Precomputing part of a loss function

Shuaib_Osman · August 1, 2020, 11:53pm

I’m trying to use pytorch to calculate a complex function but still require the gradient of the output as a function of the inputs. For example:

a=torch.tensor([1,2,3], dtype=torch.float32, requires_grad=True)
b=torch.tensor([3,2,1], dtype=torch.float32, requires_grad=True)
v=torch.tensor([0.2], dtype=torch.float32, requires_grad=True)

# here precalc represents some (fairly expensive) sequence of operations
precalc = a.dot(b)+a*b+a*a+b*b

def calc(precalc, v):
    z=torch.randn(3,1000)
    batch=v*precalc.matmul(z)
    return torch.relu(batch).mean()

So the precalc tensor is a fixed function of a and b (but expensive to compute).

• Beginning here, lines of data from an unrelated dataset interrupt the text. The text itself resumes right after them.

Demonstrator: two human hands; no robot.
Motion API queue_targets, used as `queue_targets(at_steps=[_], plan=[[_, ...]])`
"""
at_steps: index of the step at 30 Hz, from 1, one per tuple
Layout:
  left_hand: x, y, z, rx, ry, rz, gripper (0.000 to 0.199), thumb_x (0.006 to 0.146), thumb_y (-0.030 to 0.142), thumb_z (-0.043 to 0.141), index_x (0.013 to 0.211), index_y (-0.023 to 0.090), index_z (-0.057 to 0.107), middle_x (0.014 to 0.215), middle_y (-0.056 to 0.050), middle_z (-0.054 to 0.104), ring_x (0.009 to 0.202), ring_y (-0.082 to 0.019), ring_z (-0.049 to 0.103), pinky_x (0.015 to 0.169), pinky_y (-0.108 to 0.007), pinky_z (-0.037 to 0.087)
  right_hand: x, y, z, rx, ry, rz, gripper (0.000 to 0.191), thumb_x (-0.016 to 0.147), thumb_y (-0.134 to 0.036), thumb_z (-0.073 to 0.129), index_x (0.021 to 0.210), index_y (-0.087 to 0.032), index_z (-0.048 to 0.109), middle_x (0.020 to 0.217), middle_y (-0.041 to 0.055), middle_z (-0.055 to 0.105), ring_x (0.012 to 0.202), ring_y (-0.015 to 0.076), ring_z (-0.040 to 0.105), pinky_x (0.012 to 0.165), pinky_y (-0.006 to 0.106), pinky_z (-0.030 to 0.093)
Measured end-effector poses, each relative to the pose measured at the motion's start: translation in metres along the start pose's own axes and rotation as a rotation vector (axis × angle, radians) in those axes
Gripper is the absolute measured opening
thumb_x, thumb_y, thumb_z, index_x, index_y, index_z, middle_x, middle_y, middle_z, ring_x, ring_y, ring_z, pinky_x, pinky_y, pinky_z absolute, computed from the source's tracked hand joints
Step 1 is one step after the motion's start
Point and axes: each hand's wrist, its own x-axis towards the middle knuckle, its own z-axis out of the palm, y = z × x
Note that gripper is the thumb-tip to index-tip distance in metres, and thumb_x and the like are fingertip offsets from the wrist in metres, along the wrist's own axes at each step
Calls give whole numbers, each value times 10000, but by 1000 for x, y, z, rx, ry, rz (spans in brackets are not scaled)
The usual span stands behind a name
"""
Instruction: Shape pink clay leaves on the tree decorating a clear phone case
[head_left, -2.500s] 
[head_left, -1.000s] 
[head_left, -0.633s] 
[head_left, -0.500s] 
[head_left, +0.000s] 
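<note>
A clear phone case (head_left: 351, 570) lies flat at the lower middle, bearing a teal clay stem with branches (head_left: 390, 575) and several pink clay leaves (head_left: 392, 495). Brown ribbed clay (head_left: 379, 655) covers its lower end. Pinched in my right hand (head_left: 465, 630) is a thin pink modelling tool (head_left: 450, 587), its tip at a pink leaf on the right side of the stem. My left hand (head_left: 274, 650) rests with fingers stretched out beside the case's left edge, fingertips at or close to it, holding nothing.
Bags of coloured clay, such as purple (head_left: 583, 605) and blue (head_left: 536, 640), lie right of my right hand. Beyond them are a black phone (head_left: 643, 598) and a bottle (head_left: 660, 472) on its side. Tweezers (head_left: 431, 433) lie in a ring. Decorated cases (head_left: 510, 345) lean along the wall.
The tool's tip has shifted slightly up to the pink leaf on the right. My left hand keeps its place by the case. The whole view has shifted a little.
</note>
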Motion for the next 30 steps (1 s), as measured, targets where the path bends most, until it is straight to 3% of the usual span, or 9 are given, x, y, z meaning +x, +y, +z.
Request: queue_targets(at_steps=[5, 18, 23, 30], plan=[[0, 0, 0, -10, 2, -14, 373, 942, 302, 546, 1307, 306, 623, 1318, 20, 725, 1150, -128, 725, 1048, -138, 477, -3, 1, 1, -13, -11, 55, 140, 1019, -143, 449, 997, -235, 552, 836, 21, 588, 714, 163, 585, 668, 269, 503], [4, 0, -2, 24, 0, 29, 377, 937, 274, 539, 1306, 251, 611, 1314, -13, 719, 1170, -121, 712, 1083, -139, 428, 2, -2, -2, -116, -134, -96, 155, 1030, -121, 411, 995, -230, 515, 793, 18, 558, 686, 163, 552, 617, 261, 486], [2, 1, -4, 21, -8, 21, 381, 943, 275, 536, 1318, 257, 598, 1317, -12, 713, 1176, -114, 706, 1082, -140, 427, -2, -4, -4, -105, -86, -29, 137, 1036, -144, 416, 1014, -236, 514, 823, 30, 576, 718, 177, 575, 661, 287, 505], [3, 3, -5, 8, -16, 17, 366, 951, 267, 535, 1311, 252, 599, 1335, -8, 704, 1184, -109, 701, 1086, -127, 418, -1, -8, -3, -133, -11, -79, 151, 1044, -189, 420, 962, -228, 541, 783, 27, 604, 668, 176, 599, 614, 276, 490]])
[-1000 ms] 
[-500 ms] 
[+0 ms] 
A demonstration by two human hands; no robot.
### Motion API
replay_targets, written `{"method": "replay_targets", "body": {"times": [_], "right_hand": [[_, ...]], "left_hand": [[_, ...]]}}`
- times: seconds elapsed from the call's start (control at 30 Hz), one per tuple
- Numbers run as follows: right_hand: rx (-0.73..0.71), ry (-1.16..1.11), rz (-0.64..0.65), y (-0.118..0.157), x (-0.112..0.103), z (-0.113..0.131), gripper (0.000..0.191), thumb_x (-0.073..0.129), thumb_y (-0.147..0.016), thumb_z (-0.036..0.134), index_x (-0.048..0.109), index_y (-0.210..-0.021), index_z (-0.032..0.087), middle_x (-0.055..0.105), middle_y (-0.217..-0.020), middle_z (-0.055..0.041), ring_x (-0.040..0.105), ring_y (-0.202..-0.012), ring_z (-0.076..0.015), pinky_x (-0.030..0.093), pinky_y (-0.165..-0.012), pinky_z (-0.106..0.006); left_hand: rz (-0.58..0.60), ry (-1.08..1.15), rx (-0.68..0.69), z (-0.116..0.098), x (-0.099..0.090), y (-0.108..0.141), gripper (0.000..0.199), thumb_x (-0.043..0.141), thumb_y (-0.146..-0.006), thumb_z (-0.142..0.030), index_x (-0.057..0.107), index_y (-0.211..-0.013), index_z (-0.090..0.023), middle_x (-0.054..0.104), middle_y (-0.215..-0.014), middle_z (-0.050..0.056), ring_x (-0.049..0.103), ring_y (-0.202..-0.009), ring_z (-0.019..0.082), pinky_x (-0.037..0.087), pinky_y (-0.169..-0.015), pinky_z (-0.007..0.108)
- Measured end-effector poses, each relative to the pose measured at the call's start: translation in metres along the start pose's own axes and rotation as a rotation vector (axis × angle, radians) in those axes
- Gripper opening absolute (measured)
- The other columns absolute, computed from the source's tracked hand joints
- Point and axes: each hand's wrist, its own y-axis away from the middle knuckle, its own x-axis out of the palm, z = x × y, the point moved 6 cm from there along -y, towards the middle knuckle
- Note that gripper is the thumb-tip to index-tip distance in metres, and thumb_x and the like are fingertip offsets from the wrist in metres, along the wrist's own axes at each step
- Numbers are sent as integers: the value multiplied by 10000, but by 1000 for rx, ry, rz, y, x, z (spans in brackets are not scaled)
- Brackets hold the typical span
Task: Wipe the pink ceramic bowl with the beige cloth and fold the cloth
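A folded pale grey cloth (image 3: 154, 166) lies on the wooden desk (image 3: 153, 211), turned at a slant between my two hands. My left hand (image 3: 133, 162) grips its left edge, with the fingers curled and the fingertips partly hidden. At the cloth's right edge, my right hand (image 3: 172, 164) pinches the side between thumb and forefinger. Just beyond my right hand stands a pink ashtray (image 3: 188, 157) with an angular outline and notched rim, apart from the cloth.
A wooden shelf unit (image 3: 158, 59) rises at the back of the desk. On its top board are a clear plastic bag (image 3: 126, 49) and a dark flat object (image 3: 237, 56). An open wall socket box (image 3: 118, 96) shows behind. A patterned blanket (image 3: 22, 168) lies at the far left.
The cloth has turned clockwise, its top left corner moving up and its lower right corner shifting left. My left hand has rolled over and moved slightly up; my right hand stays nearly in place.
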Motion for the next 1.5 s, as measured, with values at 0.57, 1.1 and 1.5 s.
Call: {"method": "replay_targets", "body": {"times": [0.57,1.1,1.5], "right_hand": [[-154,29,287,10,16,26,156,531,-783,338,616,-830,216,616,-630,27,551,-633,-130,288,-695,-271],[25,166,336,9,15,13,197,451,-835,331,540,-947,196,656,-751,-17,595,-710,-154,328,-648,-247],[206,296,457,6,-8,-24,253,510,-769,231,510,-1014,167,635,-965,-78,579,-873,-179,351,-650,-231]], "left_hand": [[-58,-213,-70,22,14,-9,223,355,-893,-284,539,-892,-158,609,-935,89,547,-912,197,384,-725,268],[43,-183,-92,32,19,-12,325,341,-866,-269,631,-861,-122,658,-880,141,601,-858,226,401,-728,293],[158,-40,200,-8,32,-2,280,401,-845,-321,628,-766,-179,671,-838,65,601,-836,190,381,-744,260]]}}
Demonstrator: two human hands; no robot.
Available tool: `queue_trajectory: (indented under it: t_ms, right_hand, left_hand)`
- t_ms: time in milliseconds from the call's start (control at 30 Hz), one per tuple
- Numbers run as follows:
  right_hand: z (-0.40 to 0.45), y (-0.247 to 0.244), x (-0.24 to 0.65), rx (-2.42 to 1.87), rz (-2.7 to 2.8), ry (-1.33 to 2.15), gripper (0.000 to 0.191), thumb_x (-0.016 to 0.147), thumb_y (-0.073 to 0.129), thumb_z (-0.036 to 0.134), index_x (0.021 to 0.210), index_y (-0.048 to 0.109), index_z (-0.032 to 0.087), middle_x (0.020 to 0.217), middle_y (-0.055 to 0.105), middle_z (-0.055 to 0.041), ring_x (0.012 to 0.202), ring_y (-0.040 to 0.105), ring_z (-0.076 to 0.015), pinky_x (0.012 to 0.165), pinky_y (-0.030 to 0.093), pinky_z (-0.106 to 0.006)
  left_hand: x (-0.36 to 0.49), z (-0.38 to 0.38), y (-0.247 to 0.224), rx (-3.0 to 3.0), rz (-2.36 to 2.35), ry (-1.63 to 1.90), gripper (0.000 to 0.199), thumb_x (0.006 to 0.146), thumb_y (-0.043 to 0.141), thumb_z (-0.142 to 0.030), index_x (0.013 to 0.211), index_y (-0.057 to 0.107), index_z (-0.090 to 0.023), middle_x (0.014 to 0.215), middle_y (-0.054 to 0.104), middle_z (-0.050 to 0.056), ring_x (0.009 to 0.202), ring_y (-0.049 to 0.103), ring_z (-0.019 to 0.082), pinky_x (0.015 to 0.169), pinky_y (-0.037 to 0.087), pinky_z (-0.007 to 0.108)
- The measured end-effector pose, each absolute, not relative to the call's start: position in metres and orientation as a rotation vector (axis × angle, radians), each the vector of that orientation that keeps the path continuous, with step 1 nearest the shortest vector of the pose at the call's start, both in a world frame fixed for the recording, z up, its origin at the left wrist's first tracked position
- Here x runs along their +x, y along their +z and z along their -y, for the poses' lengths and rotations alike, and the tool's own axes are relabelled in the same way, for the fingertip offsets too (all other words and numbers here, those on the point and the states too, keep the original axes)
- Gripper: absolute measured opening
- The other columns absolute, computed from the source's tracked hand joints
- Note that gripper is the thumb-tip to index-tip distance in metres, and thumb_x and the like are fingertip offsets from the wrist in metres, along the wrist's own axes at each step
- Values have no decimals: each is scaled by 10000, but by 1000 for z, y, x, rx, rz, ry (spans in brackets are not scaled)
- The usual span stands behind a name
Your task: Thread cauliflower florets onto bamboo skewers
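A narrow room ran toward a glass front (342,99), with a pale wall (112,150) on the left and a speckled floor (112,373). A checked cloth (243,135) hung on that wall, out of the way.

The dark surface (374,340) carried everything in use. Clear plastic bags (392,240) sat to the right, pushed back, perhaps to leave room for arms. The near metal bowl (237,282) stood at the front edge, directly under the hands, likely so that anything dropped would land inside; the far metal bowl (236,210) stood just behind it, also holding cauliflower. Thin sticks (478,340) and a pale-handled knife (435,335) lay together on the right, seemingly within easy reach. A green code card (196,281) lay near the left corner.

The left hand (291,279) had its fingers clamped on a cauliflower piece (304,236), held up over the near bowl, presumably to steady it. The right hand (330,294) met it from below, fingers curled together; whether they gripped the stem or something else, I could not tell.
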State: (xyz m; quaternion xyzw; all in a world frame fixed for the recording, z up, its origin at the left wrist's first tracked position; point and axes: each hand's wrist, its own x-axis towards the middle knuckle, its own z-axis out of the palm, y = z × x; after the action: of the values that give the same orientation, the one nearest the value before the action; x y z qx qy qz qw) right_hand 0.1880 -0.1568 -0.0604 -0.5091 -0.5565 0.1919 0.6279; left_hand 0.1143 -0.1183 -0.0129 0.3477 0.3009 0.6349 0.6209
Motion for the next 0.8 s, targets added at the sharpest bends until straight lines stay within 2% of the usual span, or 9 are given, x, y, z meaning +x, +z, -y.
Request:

When I call calc for the first time as x=calc(precalc, v) and then x.backward(), I get the correct gradients for a,b and v. However, if I call calc a second time, i.e. x2=calc(precalc, v) and then x2.backward(), I get the pytorch error that I’m going backward through the graph a second time and I should retain the graph.

I would ideally like to free the graph as precalc is expensive to compute but small in memory and the calc itself is easier to compute but will use a lot of memory.

Is there a way to achieve this?

Thanks.